In 1940s Hollywood, Joe Gillis is a struggling screenwriter and Norma Desmond is a faded star of the silent movies.
A chance turn while being chased by debt collectors brings broke Joe to Norma’s Sunset Boulevard mansion, and she hires him to help stage her comeback, while he reaps the benefits of her wealth.
As Joe, Strictly Come Dancing and Hollyoaks star Danny Mac narrates his tale in a surprisingly strong performance. Seldom off stage and driving the story forwards, in turn charming then despicable and more than holding his own against Ria Jones’ dazzling portrayal of Desmond.
At a time when standing ovations for musicals come all too easy thanks to megamix finales, the ovation for Ria as Norma is natural and deserved like no other I’ve seen. She gives a true tour de force performance as the downward spiraling actress falling for her handsome writer-turned-lover.

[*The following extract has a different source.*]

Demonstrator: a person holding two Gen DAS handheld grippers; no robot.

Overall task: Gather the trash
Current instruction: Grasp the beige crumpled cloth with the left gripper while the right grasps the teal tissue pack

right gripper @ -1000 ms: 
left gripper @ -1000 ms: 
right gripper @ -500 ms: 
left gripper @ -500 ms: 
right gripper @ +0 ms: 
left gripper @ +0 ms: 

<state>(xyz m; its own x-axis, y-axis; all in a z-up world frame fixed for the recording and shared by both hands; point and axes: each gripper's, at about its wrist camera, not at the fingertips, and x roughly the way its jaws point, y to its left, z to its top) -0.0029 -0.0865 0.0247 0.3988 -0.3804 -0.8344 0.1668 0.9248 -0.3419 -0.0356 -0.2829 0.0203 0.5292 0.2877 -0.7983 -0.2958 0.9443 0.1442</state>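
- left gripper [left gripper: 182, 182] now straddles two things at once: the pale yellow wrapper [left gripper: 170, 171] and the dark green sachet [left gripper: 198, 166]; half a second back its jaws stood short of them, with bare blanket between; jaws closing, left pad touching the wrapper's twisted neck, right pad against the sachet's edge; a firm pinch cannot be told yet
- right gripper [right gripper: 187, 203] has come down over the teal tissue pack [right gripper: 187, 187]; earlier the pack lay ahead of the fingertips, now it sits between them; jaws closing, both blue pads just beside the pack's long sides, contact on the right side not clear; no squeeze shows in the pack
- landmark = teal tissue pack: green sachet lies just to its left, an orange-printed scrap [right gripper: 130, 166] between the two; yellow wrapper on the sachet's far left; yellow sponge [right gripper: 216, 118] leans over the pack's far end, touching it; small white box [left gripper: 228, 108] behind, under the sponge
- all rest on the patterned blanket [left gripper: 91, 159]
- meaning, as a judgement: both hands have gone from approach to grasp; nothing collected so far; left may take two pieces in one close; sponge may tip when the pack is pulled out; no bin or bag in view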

Ultimately a tortured soul, Max Von Meyerling is Norma’s protector, and Adam Pearce’s voice and brooding presence brings chills throughout, in contrast to Molly Lynch's sunny tones as the innocent writer Betty Schaefer who gets drawn into Joe's increasingly chaotic existence controlled by Desmond.
Andrew Lloyd Webber’s lush score brings to life the tale based on the 1950 film of the same name - the rich and rounded orchestra at Manchester’s Palace Theatre taking almost as much applause as those on stage.
And stunning set and lighting design gives an epic cinematic feel from the glory days of Hollywood to the whole production.